Decentralized finance or DeFi is one suggestive hint of where things are going. Already many billions of dollars are “lent” and “saved” using DeFi. The lending and saving, however, is almost entirely done in one cryptocurrency for another. In essence, the DeFi system is leveraging off of crypto speculation and trading.
Nevertheless, something interesting is happening in DeFi. The DeX’s or decentralized exchanges have shown that automated market makers can perform the services of market order books used by the traditional exchanges like the NYSE at lower cost while being easily accessible from anywhere in the world and operating 24/7/365. Thus, every exchange in the world is vulnerable to a DeX.
Also, although DeFi is a place where you can easily lose all your money to mistakes, scams, and bugs (not to mention changes in asset values), DeFi is rapidly developing state-of-the-art security. Only the paranoid survive on the blockchain which means that the systems that do survive are robust. Balaji Srinivasan recently tweeted that Bitcoin is the most powerful algorithm in the world and few algorithms have been as battle-tested as Bitcoin. In a similar way, DeFi will be secure or die and security in a blockchain world will be more secure than anywhere else.
Combining security with accessibility is what’s hard. It’s telling that Coinbase is one of the most successful firms in the crypto space despite performing services which are in some tension with the philosophical foundations of crypto. Satoshi Nakamoto would probably be a little disappointed to learn that people were depositing their Bitcoins in a bank! I can understand the impulse, however. It’s almost magical how you can move money on a blockchain without input or permission from any authority. But when you click the button and your money disappears it’s terrifying as you pray for the invisible hand of the miners to restore your money in another account. Elrond’s soon to be released Maier app, a wallet that interacts with the Elrond blockchain using only a phone number, will be an interesting test of whether a blockchain platform can duplicate the ease of use of something like PayPal or Zelle.

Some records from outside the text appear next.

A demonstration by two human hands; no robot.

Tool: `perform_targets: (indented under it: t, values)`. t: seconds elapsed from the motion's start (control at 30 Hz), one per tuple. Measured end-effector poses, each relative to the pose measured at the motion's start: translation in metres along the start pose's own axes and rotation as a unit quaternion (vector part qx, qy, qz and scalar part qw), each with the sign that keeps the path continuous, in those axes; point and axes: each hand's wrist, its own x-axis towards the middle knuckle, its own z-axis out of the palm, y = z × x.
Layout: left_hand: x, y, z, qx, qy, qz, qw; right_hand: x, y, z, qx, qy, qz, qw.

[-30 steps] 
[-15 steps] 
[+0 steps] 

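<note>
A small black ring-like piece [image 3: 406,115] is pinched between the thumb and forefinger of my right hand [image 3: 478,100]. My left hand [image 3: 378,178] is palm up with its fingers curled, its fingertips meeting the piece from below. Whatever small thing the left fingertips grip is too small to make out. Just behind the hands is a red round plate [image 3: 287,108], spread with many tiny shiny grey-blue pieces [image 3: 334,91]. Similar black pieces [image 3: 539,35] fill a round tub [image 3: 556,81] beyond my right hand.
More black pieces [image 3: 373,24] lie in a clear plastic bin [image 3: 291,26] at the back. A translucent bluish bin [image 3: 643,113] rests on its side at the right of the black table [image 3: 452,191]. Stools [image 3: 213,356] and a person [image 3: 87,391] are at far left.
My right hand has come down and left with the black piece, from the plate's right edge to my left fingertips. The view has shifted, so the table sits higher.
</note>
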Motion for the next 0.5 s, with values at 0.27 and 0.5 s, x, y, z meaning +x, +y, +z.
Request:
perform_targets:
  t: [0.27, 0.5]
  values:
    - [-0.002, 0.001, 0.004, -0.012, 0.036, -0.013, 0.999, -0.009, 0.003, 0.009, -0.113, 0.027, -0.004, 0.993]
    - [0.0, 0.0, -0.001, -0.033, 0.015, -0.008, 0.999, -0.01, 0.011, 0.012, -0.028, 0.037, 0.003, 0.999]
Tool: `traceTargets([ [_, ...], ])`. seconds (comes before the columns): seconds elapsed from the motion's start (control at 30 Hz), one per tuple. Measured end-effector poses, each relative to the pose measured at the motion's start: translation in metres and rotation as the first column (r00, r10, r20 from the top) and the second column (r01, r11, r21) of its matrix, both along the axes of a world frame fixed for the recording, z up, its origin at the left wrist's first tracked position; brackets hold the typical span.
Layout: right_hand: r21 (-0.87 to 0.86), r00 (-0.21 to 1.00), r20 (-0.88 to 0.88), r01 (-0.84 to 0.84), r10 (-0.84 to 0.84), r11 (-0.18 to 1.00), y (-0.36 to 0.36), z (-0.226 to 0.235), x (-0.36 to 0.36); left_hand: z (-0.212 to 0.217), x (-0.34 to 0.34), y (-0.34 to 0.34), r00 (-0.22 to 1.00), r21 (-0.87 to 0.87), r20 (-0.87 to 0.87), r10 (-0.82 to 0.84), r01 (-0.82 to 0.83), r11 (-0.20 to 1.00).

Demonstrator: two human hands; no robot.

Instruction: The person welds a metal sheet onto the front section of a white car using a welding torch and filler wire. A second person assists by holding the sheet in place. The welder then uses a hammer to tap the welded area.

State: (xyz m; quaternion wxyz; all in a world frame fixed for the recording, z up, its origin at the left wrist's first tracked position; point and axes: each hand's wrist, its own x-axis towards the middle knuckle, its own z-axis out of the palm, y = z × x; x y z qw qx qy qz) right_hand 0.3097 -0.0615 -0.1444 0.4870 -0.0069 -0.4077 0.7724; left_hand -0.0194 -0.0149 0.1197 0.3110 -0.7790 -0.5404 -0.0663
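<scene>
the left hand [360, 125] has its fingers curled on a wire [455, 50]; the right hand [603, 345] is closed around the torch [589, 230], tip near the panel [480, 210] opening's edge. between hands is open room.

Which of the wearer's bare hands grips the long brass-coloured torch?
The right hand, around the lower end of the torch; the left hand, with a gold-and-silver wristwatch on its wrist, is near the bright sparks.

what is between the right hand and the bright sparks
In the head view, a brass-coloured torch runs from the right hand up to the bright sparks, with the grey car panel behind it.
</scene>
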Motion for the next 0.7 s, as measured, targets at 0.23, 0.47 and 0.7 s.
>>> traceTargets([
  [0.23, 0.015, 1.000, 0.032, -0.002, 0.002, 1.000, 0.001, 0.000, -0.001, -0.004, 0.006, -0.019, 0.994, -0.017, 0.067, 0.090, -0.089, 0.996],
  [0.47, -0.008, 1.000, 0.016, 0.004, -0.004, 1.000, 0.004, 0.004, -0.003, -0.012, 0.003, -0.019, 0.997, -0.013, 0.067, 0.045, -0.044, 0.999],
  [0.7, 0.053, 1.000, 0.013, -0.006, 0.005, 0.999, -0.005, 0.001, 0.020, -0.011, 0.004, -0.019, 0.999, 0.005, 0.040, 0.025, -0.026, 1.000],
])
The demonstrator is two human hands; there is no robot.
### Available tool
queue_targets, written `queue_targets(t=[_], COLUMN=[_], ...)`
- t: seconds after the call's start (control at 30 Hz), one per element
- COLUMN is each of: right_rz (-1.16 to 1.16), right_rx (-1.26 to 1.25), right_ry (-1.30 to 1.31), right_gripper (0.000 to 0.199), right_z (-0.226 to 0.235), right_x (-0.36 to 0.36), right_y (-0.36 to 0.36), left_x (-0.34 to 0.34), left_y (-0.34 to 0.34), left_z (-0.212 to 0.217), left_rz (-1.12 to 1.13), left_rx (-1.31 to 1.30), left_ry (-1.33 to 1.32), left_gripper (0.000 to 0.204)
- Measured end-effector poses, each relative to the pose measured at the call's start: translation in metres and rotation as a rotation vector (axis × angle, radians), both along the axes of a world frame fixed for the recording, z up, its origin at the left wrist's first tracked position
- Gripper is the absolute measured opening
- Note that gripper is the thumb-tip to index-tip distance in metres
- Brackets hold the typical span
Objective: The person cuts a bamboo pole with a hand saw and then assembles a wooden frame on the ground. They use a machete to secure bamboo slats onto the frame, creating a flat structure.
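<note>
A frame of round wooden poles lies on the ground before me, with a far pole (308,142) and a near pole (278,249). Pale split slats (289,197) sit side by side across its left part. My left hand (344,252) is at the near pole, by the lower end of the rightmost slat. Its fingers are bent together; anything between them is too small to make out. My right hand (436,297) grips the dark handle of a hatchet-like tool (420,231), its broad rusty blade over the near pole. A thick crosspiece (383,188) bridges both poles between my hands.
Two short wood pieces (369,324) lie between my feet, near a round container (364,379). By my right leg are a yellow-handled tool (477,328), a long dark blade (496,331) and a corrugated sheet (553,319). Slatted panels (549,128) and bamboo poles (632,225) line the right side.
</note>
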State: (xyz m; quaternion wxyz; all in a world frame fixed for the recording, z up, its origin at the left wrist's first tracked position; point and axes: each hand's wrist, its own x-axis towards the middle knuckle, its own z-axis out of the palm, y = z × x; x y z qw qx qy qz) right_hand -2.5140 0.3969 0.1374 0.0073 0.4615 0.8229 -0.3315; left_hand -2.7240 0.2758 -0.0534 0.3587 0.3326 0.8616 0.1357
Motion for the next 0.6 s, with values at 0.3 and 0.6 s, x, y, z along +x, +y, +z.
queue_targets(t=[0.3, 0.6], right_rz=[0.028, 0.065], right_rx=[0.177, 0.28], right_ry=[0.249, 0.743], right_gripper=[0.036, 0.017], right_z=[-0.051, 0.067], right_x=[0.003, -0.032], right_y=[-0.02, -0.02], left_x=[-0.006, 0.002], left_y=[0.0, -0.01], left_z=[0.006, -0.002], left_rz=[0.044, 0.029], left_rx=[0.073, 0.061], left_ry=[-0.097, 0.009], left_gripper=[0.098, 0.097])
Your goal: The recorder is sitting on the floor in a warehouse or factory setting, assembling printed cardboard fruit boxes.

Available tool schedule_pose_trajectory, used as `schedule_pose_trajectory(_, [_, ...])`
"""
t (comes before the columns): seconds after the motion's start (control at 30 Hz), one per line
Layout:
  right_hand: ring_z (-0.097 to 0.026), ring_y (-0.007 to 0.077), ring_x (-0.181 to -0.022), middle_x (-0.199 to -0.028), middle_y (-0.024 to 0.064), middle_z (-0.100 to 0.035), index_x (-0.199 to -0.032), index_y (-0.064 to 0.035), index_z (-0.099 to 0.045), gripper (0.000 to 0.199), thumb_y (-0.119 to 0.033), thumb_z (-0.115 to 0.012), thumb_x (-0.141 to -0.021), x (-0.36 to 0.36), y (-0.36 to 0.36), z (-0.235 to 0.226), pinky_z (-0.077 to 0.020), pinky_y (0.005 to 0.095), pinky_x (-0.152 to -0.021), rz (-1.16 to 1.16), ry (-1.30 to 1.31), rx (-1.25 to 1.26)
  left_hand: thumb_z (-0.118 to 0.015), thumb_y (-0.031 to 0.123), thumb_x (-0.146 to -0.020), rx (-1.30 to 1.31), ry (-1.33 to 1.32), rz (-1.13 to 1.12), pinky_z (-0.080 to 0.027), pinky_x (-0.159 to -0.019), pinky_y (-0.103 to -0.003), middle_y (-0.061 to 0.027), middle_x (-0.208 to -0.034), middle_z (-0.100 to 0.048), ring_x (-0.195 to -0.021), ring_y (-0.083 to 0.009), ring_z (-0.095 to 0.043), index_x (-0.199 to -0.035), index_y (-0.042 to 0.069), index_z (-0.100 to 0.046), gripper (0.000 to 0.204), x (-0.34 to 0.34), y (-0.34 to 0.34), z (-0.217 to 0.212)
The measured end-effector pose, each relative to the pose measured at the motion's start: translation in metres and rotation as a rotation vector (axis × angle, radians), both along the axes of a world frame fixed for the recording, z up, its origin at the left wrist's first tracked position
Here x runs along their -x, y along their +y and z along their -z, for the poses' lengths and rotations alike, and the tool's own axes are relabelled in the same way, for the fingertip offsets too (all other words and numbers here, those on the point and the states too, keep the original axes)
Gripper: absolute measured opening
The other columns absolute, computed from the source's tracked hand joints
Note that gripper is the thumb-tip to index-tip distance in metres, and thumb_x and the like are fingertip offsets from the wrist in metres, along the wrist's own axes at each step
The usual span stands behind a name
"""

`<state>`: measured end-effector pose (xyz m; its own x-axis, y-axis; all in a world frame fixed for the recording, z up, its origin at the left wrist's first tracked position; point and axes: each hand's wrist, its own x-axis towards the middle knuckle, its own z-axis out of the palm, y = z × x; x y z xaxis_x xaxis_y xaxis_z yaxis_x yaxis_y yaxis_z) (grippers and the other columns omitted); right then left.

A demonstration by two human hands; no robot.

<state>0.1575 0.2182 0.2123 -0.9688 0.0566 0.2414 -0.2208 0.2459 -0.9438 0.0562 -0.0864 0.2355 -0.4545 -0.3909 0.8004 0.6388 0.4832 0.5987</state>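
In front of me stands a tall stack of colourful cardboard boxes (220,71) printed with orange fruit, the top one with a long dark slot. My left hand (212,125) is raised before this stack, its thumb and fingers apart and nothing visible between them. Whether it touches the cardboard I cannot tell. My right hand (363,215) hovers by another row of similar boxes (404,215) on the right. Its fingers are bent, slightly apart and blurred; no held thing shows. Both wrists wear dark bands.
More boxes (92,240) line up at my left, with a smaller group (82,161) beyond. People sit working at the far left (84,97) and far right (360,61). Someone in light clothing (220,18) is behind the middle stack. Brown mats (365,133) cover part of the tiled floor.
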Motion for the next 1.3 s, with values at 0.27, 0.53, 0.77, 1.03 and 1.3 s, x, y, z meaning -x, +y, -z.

The other interesting development in the space are zero knowledge proofs. Zero knowledge proofs let someone prove that they know a piece of information or the results of a computation without revealing the information. ZK proofs started in the academic literature but research in their uses and applications has exploded as computer scientists like Silvio Micali start blockchains and blockchains like ZCash hire computer scientists who advance the scientific literature (to give just one example). Truly anonymous digital cash is one application but more generally zero knowledge proofs let people buy and sell information in a way which has always been difficult and seemed impossible (how can you sell a piece of information without showing it to someone first but then having seen the information why would they buy it?).
Bottom line is that crypto is still waiting for the killer app which will make it 21st century infrastructure but there has been tremendous scientific progress in blockchains since the ur-date, 1/3/2009. Modern platforms like Elrond are faster, more robust, and more powerful than past platforms and the potential is there for transformative growth.